Another difference is that indirect method makes sure to convert the net income in terms of cash flow automatically. Cash flow direct method, on the other hand, records the cash transactions separately and then produces the cash flow statement.
The cash flow indirect method needs preparation as the adjustments that are made to require time. The preparation time for the cash flow direct method isn’t much since it only uses cash transactions.
Both the direct and indirect cash flow method are useful at different points and they can be used depending on the situation and the requirement. The indirect method is the most popular among companies. But it takes a lot of time to prepare (before recording) and it’s not very accurate as many adjustments are used.

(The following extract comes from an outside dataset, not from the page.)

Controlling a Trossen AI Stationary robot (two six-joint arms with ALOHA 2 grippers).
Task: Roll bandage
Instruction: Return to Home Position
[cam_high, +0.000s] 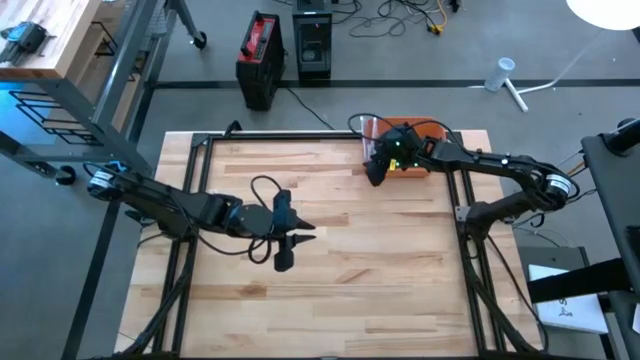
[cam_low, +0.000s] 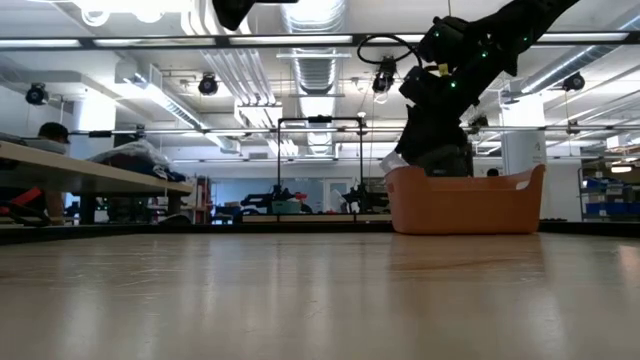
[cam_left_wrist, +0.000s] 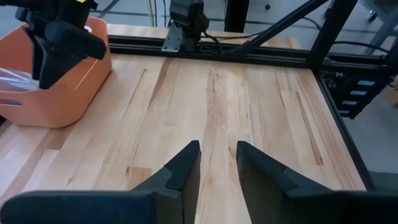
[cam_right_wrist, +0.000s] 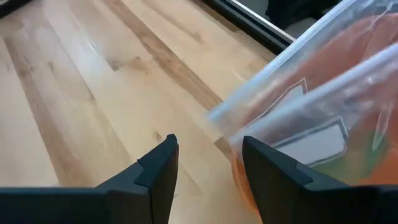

The direct method, on the other hand, doesn’t need any preparation time other than segregating the cash transactions from the non-cash transactions. And it’s more accurate than the indirect method.
Question: Why the indirect method is not accurate?
And why the indirect method is used more widely? (except the reason that it is far easier, and the direct method is complicated in a real company)
The indirect method considers the opening and closing balance of ledger accounts in determining the movements and computing cash flows. If there are wrong postings in the ledger account the cash flows determined are not accurate since only opening and closing balances are considered. In direct method since each line item of ledger is classified into cash and non cash it leads to accurate computation of cash flows.
The indirect method is more widely used because the opening balance and closing balance of accounts are easily available in the published financial statements and hence the users of cash flow statement can correlate the balances with published results of financial statements. It makes sense since all the information is available at one place and users can question management on any particular cash flow which is not clear to them.